תָּנָא: קְרוֹבִין דִּבְרֵיהֶן לִהְיוֹת שָׁוִין. דִּבְרֵיהֶן דְּמַאן? אִילֵימָא דְּתַנָּא קַמָּא וְרַבִּי יוֹסֵי בֶּן הַמְשׁוּלָּם — טוּבָא אִיכָּא! אֶלָּא דְּתַנָּא קַמָּא וְרַבִּי יוֹסֵי בְּרַבִּי יְהוּדָה.
La Guemara demande à propos de la déclaration de Rabbi Yossei, fils de Rabbi Yehouda: Si l'oreille a été percée d'un trou de la taille d'une lentille, alors oui, elle est considérée comme un défaut, mais si elle a été percée d'un trou inférieur à la taille d'une lentille, alors n'est-ce pas considéré comme un défaut? Et on peut soulever une contradiction de la part d’une baraïta: La Torah fournit une description du processus par lequel un esclave hébreu qui a déjà accompli ses six années de servitude peut continuer comme esclave de son maître: « Et tu prendras le poinçon et tu le lui passeras à l’oreille et à la porte » (Deutéronome 15: 17). De ce verset, j’ai seulement déduit qu’un poinçon peut être utilisé. D'où puis-je inclure l'épine de palmier [hassol], une épine, une aiguille, une vrille et un stylet pour écrire sur de la cire comme outils valables pour lui percer l'oreille?
כַּעֲדָשָׁה — אִין, בְּצִיר מִכַּעֲדָשָׁה — לָא? וּרְמִינְהִי: ״מַרְצֵעַ״ — אֵין לִי אֶלָּא מַרְצֵעַ, מִנַּיִן לְרַבּוֹת הַסּוֹל, וְהַסִּירָה, וְהַמַּחַט, וְהַמַּקְדֵּחַ, וְהַמַּכְתֵּב?

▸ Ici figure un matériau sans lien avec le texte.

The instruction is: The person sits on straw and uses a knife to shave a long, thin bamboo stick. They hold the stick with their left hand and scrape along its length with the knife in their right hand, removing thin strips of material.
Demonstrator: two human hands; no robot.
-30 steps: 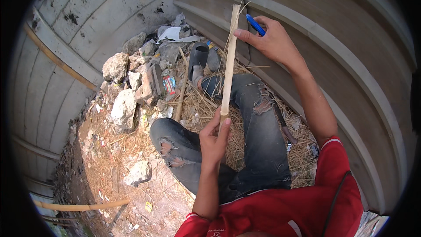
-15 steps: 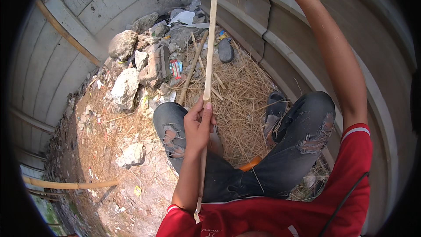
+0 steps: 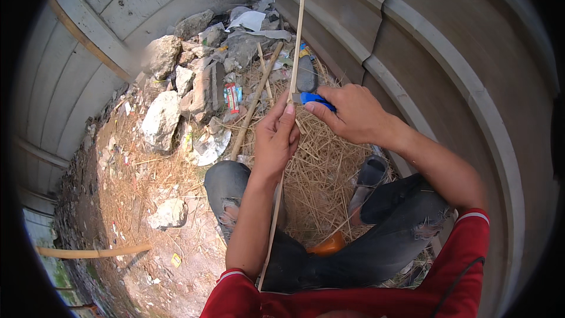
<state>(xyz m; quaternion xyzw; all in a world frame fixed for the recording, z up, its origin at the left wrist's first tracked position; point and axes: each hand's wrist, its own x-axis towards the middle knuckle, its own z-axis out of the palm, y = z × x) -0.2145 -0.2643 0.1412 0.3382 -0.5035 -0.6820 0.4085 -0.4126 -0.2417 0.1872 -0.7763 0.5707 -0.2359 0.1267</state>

Par conséquent, le verset déclare: « Et tu prendras », ce qui indique que tout ce qui peut être pris à la main est un outil valable. C'est la déclaration du rabbin Yosei, fils du rabbin Yehuda. Rabbi Yehouda HaNasi dit: Tous ces objets ne peuvent pas être utilisés. Au contraire, puisque le verset spécifie un « poinçon », seuls les objets similaires à un poinçon peuvent être utilisés; tout comme un poinçon se distingue par le fait qu'il est façonné en métal, de même, tout ce qui est façonné en métal peut être utilisé.

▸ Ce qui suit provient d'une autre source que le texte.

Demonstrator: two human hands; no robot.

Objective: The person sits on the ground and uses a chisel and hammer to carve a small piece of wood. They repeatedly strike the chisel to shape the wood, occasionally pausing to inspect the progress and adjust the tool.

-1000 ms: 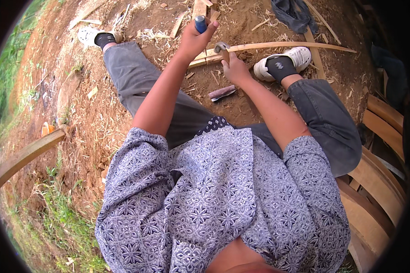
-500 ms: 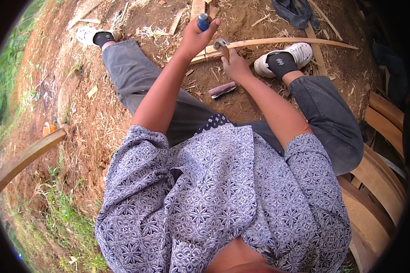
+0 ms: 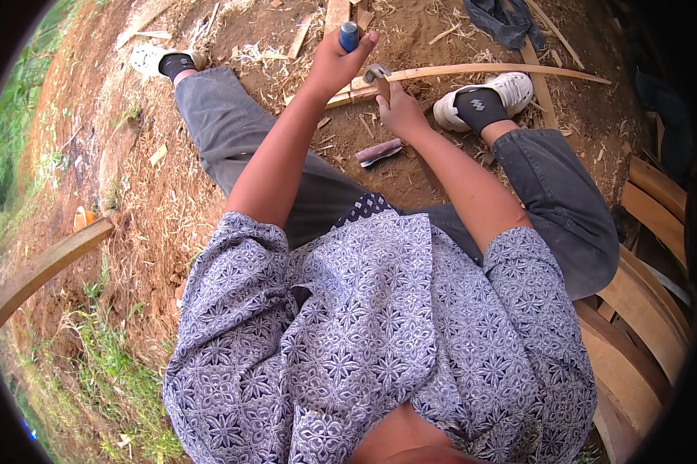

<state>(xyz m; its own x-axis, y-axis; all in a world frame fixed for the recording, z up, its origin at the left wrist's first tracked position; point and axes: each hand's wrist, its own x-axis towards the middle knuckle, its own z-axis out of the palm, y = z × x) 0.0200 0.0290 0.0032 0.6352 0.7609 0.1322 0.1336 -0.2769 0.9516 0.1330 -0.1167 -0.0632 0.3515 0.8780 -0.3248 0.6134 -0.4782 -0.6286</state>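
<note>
Sticking up from the left hand (image 3: 331,68), a blue handle (image 3: 348,37) is wrapped by bent fingers, with the thumb held out beside it. What is under the handle is hidden by the hand. In the right hand (image 3: 403,116), a hammer (image 3: 377,73) is gripped close to its metal head, near the left hand. Past the right hand, a long, thin strip of wood (image 3: 480,70) is set on the brown ground (image 3: 588,116). Whether it is touched by either tool cannot be told. A small roll (image 3: 379,152) is found nearer to the body than the right hand. To the right of both hands, a white shoe (image 3: 516,91) is worn over a dark sock (image 3: 480,110). Farther off than the hands, wood shavings (image 3: 248,54) are scattered.
</note>
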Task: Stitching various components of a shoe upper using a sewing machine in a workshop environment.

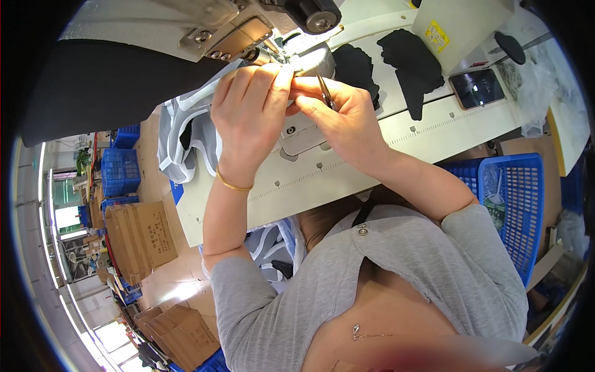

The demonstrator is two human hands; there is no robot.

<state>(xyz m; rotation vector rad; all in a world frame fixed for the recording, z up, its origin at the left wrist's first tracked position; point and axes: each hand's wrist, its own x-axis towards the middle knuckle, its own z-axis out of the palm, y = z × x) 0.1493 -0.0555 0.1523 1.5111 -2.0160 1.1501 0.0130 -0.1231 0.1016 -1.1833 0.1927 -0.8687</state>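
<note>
I see the pale cloth (170, 136) bunched left of my left hand (251, 111), below the sewing machine (214, 31); that hand's grip I cannot tell (fingertips hidden). My right hand (353, 121) grasps 1 slim metal tool (325, 93). Farther right lie 2 black pieces (412, 65), then a phone (476, 88).

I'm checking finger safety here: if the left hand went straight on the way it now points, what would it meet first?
The left hand would most likely meet the sewing machine head first, near its needle end; depth is unclear in this single view, so it might pass underneath.
</note>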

תַּלְמוּד לוֹמַר: ״וְלָקַחְתָּ״ — כׇּל דָּבָר שֶׁנִּלְקָח בַּיָּד, דִּבְרֵי רַבִּי יוֹסֵי בְּרַבִּי יְהוּדָה. רַבִּי אוֹמֵר: ״מַרְצֵעַ״ — מָה מַרְצֵעַ מְיוּחָד שֶׁל מַתֶּכֶת, אַף כֹּל שֶׁל מַתֶּכֶת.
Et la dernière clause de la baraïta enseigne: Rabbi Elazar a dit que Yudan le Distingué enseignerait ce qui suit: Quand ils percent l'oreille de l'esclave, ils ne percent que le lobe de l'oreille.
וְקָתָנֵי סֵיפָא: אָמַר רַבִּי, יוּדָן בְּרִבִּי הָיָה דּוֹרֵשׁ: כְּשֶׁהֵן רוֹצְעִין, אֵין רוֹצְעִין אֶלָּא בַּמִּילָת.